He has another regret, too.
"I could've left it better," he said of his departure from Laramie. "They gave me my first job, and I have nothing but unbelievable memories there. The one thing that helped me there is, anyone who really knew me knows how I respect and treat people. They know who I am as a person. You can be mad at me, but you know what kind of quality individual I am.”
"Sometimes when you try to explain, you make it worse."
When the UW basketball team played in El Paso this past December, longtime radio broadcasters, Dave Walsh and Kevin McKinney, went to breakfast with Dimel. UW athletic director, Tom Burman, stays in contact, too. Dimel said Burman even made a few calls, aiding in helping him land the UTEP position.
Those, he said, are the types of relationships he is referring to.
What made Dimel's exit so difficult to stomach for many fans was what happened to the UW program after his departure. Under his former defensive coordinator, Vic Koenning, the Cowboys went 5-29 over the next three seasons. Many of those losses were of the lopsided variety. Wyoming was no longer a force in the conference. There were no more close calls with national powers. Laramie turned into a basketball town.
Although Dimel was dealing with his own issues -- turning around a UH program that had just two winning seasons in its last nine seasons -- he paid attention to what was transpiring in Laramie. He claims he was scratching his head right along with the UW faithful.
"Oh, yeah. I kept an eye on it. They had a ton of guys back," Dimel said, referring to the layovers from the 1999 team to the 2000 squad. "That was the thought: are they bad recruits? You can't pay much attention to it. When a coach leaves and the team goes down, was it because you recruited poorly? Maybe I didn't recruit for Vic's style?"
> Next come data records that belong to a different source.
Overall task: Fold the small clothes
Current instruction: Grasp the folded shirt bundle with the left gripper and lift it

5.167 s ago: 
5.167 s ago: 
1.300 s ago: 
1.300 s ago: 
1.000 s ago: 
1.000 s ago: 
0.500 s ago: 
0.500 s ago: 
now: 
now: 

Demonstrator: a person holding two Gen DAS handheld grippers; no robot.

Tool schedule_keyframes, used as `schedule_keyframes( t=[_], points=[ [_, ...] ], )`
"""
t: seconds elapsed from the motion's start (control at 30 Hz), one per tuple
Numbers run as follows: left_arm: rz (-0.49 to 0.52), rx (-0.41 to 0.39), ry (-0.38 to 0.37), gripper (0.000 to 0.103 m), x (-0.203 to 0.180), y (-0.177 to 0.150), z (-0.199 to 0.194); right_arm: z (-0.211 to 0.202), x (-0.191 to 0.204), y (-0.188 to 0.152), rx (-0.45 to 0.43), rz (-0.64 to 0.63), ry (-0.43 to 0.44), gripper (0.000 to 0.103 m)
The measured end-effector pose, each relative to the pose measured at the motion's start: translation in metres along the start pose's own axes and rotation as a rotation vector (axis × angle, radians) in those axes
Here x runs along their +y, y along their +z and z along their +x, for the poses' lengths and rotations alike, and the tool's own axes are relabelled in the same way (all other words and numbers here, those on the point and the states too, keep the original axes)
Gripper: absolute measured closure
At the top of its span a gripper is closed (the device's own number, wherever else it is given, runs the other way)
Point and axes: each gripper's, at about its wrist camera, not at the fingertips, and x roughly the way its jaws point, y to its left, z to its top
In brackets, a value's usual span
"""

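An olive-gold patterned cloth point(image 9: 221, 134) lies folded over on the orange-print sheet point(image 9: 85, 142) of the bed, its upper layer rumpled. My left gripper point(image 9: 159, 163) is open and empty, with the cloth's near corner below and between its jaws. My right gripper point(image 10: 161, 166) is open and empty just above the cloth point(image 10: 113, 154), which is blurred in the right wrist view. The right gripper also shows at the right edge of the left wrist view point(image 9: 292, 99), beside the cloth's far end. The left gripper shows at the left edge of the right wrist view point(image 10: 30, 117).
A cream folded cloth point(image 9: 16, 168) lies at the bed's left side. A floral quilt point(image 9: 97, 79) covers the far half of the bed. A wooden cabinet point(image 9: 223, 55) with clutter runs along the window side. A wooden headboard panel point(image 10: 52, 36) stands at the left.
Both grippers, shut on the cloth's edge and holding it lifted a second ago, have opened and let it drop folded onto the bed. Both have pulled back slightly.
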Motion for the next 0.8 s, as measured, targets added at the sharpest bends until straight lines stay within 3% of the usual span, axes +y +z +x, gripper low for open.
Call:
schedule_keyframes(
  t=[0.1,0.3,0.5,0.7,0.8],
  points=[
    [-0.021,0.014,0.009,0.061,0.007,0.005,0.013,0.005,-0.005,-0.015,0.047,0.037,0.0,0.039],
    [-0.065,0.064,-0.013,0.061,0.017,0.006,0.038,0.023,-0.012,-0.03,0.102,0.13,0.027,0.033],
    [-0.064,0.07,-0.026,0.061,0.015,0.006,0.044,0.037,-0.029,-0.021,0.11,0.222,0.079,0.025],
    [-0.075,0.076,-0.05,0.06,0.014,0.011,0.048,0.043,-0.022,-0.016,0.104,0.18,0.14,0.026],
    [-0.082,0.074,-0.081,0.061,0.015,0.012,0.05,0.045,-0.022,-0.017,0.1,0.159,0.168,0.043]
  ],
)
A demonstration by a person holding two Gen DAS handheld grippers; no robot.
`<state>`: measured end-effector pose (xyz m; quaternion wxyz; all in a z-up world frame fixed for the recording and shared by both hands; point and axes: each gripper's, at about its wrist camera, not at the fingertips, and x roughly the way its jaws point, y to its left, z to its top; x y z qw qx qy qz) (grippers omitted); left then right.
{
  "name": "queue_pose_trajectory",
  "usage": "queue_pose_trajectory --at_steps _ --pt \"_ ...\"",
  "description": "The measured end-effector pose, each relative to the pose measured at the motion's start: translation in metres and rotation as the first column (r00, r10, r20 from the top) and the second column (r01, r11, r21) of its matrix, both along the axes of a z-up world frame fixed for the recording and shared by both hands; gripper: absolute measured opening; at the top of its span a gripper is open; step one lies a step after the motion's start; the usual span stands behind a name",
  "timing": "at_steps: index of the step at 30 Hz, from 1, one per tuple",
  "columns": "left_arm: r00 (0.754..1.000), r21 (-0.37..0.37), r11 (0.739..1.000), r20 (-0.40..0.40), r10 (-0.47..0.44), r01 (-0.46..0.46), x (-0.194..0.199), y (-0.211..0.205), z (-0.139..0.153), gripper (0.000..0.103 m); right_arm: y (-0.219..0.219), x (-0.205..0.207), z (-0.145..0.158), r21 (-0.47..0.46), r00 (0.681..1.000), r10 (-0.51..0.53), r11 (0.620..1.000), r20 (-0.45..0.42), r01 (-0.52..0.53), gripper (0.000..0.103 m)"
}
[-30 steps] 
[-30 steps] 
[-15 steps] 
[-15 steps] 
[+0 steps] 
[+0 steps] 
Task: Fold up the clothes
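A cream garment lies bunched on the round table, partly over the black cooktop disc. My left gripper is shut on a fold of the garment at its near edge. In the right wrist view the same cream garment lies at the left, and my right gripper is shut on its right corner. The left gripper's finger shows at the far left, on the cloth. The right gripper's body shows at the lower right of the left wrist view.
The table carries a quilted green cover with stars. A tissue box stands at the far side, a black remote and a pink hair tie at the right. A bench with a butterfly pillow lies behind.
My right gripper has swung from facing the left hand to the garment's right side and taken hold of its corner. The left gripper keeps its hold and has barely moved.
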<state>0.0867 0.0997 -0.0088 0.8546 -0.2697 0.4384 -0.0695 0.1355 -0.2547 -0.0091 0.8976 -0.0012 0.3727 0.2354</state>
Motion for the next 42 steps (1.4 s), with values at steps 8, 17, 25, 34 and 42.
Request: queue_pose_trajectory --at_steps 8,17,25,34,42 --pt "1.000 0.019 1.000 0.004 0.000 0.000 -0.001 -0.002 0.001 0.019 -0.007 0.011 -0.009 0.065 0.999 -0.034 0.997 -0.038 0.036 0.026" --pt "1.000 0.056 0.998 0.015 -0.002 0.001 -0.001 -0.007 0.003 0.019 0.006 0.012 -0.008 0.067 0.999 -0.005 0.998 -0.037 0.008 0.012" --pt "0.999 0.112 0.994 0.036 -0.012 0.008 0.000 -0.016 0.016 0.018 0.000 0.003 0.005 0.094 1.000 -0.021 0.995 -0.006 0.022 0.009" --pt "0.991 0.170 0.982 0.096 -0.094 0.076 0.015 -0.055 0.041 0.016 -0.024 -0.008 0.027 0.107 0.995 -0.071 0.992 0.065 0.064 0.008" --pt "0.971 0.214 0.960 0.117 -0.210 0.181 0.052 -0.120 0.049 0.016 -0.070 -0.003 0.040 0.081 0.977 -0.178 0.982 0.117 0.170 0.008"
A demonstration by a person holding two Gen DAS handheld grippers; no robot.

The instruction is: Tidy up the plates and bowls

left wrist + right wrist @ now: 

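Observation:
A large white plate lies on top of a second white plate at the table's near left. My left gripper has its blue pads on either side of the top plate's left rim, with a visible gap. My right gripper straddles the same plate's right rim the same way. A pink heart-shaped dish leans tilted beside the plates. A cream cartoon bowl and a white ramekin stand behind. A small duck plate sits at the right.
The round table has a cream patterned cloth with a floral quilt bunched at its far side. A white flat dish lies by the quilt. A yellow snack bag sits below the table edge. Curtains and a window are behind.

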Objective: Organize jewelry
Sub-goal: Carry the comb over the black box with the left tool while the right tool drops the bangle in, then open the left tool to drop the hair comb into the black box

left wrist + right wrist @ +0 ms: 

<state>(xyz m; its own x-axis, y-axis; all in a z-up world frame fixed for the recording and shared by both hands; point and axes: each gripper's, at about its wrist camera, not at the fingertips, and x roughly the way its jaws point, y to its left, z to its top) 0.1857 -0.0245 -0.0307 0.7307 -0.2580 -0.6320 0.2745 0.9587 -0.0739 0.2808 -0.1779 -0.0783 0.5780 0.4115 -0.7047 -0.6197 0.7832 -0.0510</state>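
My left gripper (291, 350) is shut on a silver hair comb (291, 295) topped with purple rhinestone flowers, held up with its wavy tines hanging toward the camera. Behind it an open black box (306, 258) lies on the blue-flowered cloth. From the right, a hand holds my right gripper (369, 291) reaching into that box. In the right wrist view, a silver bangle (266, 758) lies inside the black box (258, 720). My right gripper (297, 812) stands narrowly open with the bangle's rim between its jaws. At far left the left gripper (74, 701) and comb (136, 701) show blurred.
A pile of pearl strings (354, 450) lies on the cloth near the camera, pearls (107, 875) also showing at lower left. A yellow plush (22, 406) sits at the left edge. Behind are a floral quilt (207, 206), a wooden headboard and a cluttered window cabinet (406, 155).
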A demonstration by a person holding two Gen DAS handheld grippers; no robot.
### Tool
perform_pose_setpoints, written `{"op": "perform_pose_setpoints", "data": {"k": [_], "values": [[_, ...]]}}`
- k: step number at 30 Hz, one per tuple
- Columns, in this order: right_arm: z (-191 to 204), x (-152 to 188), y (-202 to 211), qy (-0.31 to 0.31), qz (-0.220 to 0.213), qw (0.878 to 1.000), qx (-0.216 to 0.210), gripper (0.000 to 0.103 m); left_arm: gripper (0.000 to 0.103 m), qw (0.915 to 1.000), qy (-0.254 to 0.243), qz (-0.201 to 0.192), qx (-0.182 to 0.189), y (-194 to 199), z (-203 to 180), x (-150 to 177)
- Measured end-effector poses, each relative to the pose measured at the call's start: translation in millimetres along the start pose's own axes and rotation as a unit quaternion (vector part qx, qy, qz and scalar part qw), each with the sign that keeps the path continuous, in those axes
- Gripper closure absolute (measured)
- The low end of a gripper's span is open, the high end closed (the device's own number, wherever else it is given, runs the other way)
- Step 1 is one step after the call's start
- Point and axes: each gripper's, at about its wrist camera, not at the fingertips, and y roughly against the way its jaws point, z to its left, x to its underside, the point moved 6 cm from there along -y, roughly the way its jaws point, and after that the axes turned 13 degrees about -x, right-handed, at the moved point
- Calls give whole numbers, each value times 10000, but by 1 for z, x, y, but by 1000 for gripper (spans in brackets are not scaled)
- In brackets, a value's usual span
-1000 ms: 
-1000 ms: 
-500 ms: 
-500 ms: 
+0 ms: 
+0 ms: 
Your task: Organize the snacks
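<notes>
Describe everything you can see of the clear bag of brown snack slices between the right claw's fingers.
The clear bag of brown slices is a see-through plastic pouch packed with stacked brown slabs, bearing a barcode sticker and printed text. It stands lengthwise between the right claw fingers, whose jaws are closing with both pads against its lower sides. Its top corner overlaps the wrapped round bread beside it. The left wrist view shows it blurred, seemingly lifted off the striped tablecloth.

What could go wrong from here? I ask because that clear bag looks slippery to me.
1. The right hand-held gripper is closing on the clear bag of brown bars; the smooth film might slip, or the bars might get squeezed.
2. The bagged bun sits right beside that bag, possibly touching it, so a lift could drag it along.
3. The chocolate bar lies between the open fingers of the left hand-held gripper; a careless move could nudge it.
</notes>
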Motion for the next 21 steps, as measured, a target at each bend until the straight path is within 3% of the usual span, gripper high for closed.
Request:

Dimel refused to throw Koenning under the bus, boasting about his accolades as a bright defensive mind and an architect of the great defenses of the late 90's at UW.
Dimel said he doesn't know or care to speculate. However, he did defend his recruiting, adding that quite a few future NFL mainstays came out of that crop, including Malcom Floyd, Adam Goldberg, Aaron Elling and Chukwurah.
Upon Dimel's arrival to UTEP in the winter of 2018, the local newspaper dubbed the school's new head football coach the "resurrection man."
Miners' fans can only hope that moniker one day becomes a reality. Dimel hopes so, too. His resume certainly points to the possibility.
Once thought of as a wasteland in the college football landscape, Kansas State's coming-out party was nothing short of miraculous with a young Dimel helping run the offense in the early 90s under Snyder.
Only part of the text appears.